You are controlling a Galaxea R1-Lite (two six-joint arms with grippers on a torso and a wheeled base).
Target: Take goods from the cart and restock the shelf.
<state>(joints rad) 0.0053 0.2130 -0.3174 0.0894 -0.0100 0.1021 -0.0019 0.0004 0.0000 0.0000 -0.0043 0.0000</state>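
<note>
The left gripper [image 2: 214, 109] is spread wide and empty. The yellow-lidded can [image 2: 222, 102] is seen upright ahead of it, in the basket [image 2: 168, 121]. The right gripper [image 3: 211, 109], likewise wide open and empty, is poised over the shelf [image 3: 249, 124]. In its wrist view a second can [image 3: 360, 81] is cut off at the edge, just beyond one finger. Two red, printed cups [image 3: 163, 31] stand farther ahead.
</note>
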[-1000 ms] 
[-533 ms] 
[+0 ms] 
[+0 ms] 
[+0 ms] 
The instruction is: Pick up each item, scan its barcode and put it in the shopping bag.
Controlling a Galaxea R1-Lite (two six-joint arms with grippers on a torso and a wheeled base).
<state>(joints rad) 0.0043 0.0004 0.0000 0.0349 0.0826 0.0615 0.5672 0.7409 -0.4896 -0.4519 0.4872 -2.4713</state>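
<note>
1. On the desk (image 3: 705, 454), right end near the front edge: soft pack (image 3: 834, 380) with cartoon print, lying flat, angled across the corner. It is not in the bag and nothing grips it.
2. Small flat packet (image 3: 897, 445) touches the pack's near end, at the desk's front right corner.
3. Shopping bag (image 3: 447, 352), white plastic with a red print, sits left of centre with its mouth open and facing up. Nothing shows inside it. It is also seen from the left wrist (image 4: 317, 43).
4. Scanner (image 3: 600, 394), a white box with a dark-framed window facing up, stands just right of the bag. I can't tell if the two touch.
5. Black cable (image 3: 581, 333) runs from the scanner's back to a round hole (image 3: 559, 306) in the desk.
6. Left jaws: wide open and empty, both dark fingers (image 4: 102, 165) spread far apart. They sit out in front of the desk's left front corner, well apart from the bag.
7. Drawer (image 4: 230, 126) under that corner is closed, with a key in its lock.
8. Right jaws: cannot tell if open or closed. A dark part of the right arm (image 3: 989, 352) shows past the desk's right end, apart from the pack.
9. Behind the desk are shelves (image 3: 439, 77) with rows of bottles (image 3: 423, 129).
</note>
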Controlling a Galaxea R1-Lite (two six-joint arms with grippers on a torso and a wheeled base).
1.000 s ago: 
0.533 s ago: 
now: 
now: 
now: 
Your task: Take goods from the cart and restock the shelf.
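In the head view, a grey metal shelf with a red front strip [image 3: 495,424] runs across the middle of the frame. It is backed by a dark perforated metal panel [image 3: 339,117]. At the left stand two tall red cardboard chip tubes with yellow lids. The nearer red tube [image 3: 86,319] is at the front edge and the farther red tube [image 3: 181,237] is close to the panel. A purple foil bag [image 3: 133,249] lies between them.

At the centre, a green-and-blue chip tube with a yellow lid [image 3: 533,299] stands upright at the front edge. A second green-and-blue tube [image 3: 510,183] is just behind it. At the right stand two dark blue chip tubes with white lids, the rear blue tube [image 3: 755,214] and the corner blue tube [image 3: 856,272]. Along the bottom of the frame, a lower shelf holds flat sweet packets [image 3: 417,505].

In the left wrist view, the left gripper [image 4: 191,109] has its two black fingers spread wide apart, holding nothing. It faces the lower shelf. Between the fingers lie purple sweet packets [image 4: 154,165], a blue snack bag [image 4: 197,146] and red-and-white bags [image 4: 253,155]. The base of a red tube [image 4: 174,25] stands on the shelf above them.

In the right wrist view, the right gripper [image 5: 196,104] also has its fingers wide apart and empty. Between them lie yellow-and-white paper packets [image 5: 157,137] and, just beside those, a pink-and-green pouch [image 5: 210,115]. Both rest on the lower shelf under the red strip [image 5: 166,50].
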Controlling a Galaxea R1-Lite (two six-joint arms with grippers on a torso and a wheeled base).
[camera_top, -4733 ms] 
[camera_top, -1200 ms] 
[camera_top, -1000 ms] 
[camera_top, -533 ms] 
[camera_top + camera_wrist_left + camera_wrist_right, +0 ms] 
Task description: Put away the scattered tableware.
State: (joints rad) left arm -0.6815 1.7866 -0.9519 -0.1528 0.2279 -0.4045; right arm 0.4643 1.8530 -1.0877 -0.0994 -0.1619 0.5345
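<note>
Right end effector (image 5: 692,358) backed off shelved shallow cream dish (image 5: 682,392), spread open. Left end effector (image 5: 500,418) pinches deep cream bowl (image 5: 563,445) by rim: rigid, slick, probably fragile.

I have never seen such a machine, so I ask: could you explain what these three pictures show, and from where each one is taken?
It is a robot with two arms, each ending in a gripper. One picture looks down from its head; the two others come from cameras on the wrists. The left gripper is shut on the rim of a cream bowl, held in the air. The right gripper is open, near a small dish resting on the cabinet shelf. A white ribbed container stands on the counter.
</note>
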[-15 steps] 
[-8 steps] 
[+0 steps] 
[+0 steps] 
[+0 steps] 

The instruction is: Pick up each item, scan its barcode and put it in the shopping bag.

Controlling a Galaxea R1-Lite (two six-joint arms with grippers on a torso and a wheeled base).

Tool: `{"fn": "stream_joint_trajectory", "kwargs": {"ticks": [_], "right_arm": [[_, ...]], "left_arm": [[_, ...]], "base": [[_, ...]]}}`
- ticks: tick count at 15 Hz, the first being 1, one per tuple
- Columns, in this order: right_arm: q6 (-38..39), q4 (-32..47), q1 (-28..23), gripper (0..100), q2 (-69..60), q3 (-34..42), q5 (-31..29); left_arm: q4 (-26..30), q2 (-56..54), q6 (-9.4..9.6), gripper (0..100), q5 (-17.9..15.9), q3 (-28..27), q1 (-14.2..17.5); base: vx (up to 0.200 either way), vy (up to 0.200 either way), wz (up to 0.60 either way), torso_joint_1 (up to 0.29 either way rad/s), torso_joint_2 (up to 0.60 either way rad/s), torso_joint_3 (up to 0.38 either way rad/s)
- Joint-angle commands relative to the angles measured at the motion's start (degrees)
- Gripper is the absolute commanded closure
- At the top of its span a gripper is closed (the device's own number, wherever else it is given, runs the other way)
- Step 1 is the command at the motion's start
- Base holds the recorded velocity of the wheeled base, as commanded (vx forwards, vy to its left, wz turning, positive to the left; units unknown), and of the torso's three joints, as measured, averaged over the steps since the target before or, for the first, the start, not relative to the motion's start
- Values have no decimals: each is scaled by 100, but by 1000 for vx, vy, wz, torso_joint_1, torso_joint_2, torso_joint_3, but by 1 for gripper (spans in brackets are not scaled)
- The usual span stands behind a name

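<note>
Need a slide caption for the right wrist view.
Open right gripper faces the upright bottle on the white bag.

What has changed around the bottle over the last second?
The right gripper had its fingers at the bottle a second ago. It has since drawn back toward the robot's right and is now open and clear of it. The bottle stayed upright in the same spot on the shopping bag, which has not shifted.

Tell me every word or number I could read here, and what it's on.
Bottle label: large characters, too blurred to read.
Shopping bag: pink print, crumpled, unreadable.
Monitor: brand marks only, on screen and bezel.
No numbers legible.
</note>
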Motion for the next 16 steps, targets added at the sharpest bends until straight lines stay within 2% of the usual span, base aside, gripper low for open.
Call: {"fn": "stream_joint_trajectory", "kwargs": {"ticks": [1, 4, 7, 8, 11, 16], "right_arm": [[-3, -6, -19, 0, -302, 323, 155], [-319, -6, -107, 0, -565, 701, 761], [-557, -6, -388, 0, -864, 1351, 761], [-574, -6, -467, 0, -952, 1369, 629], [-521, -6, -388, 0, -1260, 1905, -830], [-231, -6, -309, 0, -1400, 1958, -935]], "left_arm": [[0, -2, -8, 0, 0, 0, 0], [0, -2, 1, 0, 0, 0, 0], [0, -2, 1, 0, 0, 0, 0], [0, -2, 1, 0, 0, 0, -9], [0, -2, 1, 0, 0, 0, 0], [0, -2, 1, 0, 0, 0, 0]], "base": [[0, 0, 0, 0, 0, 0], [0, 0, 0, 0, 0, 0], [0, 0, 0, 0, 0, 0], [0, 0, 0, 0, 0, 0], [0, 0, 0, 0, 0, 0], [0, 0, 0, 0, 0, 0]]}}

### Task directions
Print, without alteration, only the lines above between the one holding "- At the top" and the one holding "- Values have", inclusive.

### Response to this task
- At the top of its span a gripper is closed (the device's own number, wherever else it is given, runs the other way)
- Step 1 is the command at the motion's start
- Base holds the recorded velocity of the wheeled base, as commanded (vx forwards, vy to its left, wz turning, positive to the left; units unknown), and of the torso's three joints, as measured, averaged over the steps since the target before or, for the first, the start, not relative to the motion's start
- Values have no decimals: each is scaled by 100, but by 1000 for vx, vy, wz, torso_joint_1, torso_joint_2, torso_joint_3, but by 1 for gripper (spans in brackets are not scaled)

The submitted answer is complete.